Replication of Counterfactual Generative Networks

This repository is a replication implementation of Counterfactual Generative Networks as part of the ML Reproducibility Challenge 2021.

GradCAM-based heatmap visualized for shape, texture and background heads of CGN ensemble classifier for a sample image from ImageNet-mini. $y$ denotes the original label while $\hat{y}$ denotes the predicted label by each of the three heads.

Setup and Requirements

Clone the repository:

git clone git@github.com:danilodegoede/Re-CGN.git
cd Re-CGN

Depending on whether you have a CPU/GPU machine, install a conda environment:

conda env create --file cgn_framework/environment-gpu.yml 
conda activate cgn-gpu

Demo Notebook

A demo notebook that contains code to regenerate all the key reproducibility results that are presented in our paper is included in this repository.
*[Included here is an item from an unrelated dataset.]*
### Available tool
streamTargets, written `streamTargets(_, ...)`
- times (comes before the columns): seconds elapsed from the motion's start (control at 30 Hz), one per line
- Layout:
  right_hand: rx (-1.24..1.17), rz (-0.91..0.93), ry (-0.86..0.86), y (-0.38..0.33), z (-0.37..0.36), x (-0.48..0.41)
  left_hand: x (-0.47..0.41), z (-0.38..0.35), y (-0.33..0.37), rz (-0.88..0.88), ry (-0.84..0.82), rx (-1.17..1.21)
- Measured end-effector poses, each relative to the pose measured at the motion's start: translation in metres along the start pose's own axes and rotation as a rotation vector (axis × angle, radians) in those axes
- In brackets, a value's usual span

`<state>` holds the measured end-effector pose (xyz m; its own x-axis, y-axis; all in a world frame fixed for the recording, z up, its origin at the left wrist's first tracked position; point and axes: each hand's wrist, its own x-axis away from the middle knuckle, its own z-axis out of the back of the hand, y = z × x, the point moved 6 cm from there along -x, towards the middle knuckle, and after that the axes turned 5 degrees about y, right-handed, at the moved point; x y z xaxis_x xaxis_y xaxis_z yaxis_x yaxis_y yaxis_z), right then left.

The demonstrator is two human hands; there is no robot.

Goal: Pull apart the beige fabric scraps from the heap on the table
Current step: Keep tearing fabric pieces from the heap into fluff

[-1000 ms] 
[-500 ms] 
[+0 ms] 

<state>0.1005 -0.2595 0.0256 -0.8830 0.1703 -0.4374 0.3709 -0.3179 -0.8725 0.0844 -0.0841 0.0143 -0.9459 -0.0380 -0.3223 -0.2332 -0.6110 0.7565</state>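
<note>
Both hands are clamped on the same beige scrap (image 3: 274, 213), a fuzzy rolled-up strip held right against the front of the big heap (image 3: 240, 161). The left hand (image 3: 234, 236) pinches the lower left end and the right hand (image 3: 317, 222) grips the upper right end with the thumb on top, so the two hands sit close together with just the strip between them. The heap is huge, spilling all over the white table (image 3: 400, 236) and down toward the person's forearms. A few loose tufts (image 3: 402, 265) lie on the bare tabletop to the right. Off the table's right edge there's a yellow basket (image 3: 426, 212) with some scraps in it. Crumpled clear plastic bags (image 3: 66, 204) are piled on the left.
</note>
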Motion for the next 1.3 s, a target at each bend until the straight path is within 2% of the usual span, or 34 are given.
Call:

It also contains the code to download the datasets and model weights.

Start a jupyterlab session using jupyter lab and run the notebook experiments/final-demo.ipynb.

Results

Reproducibility study

Claim 1: Generation of high-quality counterfactuals

We qualitatively evaluate the counterfactual samples generated by a CGN on variants of MNIST and ImageNet dataset.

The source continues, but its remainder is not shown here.